Your ISP Can See the Domains You Access
HTTPS uses the TLS/SSL protocol to encrypt communications between you and websites. That means outsiders (like hackers or your ISP) shouldn’t see what you’re up to – right? Well, not exactly.
True, your ISP may not see the full URLs you access (say, https://en.wikipedia.org/wiki/Trailer_Park_Boys). However, they can still see the domain name (wikipedia.org) you visit, thanks to unencrypted DNS requests.
Since ISPs sell your data to third parties, that’s a huge problem. The domains you access tell them a lot about you, so you may see a lot of eerily specific advertising tailored to your real-life preferences.
Thankfully, most high-quality VPNs nowadays maintain their own DNS servers, keeping your browsing history under wraps.
HTTPS Does Not Encrypt Everything
Pretty straightforward. There’s a lot of network data passing through your PC, tablet, or smartphone at any given moment. Only a part of that comes from your browser or apps that use HTTPS-like encryption (such as App Transport Security in iOS apps).
Take Jimmy. Thanks to the pandemic he has nothing better to do than binge Netflix shows, play video games and chat with his friends over Discord. Oh, and participate in his “school from home” program.
His father, Michael, was also lucky enough to switch to remote work from home. This means he deals with sensitive work data without the same level of security found at his office job.
Not every app they use has HTTPS or other types of encryption. As such, using a VPN helps keep their daily activities secure from the avalanche of cyber attacks happening nowadays.
Vulnerabilities in HTTPS Encryption
Thanks to a joint effort by Google, Mozilla, and other organizations a few years back, a majority of the Internet is now encrypted. However, most HTTPS websites don’t always use the latest version of TLS/SSL, leaving you exposed to old vulnerabilities in the protocol.
Take the amusingly-named POODLE attack, for example. While the attack was more of a problem in SSL 3.0 (so before TLS 1.0 came out), cybersecurity experts have shown that even incorrectly configured TLS 1.2 servers can be vulnerable.
Despite these security flaws, you should continue using HTTPS websites. Some protection is still better than none at all (as is the case with HTTP) – just remember to use a VPN as well.

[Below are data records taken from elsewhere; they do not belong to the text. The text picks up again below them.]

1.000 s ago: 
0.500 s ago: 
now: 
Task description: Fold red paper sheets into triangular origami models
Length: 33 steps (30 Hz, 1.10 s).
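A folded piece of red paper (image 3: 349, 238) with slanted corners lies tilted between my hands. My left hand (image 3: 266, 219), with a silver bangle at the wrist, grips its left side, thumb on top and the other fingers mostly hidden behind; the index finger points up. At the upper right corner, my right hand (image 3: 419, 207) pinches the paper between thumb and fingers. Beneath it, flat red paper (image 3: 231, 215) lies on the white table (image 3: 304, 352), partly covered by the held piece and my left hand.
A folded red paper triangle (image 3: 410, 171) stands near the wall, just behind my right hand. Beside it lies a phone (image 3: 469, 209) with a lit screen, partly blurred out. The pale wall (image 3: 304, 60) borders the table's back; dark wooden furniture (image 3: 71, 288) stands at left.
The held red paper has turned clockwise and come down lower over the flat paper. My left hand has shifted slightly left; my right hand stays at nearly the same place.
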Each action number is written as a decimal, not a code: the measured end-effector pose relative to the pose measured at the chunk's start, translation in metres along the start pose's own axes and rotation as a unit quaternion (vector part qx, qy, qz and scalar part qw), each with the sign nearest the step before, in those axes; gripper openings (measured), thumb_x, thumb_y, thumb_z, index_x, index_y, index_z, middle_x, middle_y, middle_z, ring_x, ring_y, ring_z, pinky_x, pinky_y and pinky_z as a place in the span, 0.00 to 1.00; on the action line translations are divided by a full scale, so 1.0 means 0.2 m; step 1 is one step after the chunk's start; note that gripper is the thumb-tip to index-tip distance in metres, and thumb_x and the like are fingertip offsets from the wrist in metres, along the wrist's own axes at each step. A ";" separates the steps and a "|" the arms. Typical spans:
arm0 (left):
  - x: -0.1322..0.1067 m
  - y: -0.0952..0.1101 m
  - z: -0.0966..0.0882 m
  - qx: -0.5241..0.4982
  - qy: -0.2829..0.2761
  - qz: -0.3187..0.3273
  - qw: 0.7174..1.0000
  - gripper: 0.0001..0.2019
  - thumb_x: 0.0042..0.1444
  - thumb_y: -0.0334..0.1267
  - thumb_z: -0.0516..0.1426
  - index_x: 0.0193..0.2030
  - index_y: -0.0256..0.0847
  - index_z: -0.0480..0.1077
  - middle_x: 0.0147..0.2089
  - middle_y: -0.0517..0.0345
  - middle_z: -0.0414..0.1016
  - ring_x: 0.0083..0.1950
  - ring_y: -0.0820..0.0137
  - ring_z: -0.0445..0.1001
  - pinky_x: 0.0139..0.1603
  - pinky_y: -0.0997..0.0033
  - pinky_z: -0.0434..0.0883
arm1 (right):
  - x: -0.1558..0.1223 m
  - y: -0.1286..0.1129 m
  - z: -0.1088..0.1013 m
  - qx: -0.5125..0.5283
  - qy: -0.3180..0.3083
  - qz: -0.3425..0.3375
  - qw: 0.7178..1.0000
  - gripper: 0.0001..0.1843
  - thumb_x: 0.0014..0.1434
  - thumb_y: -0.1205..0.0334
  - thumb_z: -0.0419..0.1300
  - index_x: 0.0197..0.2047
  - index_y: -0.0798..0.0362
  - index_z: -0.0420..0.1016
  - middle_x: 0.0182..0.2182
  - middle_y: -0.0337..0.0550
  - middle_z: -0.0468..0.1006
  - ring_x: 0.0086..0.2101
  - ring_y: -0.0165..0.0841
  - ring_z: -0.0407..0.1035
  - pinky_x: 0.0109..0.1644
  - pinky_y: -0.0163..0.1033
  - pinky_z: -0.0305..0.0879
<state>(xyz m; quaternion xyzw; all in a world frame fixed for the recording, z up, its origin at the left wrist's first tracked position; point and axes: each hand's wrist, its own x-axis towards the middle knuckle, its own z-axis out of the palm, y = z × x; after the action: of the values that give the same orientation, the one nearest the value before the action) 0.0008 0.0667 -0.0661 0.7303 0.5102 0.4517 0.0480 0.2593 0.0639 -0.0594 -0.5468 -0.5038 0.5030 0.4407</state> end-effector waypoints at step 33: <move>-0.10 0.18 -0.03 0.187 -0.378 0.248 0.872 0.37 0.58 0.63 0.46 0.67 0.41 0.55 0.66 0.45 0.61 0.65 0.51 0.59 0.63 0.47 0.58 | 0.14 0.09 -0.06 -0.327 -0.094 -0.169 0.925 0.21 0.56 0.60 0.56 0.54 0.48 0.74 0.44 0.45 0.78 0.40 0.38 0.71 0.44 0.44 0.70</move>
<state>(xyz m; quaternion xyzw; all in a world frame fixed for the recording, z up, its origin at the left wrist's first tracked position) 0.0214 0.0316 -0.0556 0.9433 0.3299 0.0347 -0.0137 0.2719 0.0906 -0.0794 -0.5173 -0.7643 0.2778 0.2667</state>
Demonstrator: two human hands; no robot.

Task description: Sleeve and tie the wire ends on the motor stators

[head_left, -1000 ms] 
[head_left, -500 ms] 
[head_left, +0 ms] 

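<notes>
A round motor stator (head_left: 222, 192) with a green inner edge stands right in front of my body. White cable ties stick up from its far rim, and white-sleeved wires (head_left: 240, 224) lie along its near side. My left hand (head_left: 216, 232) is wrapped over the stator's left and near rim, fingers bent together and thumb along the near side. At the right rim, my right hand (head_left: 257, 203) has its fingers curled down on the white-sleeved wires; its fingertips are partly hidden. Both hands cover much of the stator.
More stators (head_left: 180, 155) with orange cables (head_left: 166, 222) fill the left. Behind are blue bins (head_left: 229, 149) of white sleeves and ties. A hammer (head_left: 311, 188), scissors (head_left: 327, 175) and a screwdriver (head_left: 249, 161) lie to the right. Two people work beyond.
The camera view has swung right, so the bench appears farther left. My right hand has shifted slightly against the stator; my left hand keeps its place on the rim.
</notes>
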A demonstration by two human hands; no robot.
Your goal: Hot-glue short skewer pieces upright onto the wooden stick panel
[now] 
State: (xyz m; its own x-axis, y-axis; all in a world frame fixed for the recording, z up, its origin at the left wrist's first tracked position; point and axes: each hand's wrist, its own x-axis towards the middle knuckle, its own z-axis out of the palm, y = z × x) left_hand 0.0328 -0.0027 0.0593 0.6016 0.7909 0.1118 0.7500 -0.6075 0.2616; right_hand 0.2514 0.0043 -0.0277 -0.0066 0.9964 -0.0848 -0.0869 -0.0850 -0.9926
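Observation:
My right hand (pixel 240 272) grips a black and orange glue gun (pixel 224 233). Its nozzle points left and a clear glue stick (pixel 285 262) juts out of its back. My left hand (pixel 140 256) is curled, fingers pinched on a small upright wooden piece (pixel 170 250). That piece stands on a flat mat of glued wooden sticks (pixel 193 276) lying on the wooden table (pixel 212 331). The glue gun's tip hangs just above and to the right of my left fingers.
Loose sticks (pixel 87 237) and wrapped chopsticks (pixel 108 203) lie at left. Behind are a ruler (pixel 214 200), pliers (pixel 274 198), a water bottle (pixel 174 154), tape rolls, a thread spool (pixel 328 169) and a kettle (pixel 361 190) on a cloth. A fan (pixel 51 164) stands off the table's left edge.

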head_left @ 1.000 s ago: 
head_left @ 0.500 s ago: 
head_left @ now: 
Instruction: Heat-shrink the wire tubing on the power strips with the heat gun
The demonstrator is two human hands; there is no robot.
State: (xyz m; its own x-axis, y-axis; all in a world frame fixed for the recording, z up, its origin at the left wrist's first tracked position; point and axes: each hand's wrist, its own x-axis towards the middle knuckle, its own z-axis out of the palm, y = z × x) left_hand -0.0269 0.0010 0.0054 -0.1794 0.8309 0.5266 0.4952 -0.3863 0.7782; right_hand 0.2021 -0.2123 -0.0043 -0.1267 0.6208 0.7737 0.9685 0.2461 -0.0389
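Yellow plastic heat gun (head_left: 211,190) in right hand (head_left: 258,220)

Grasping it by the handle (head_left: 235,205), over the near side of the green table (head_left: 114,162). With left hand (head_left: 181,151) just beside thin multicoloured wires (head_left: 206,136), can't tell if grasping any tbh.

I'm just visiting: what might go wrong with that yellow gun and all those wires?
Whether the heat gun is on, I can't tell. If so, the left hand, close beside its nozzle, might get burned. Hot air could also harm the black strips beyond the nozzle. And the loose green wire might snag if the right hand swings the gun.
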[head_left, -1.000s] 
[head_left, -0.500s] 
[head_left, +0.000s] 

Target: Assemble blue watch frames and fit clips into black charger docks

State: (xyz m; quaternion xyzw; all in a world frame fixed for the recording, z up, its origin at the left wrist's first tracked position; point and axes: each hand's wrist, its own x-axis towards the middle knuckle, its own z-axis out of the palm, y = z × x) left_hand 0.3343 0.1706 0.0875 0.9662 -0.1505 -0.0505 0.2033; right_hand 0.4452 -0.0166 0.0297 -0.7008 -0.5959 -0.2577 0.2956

So Why Do I Need VPN if I Use HTTPS?
If properly configured, HTTPS is decent for security. Nevertheless, the two technologies should always be used together for the best protection. More so when you consider that:
- Many top websites still don’t use HTTPS. Microsoft Regional Director Troy Hunt co-authored “Why no HTTPS?” as a “list of shame” for websites not taking web security seriously. To be fair, most browsers either block HTTP sites or plaster a huge warning on your screen before you can access them.
- Your ISP can see the domain names you visit, even if the website uses TLS/SSL.
- Some apps don’t use encryption at all (e.g. chat programs without end-to-end encryption, torrenting clients, multiplayer games, etc.)
Otherwise, there’s also the fact that HTTPS has pretty limited use, whereas VPNs are much more flexible:
- They encrypt all network traffic unless you selectively “whitelist” apps by using split tunneling.
- A VPN masks your IP address and therefore your real-life location, making it a great tool for privacy.
- Thanks to their IP-hiding capability, VPNs let you bypass irritating geo-blocks and access region-specific websites and services. Moreover, you can unlock more of your library on streaming platforms like Netflix.
- Finally, you can avoid Internet censorship in restrictive countries like China.
All in all, there is no real reason not to use a VPN.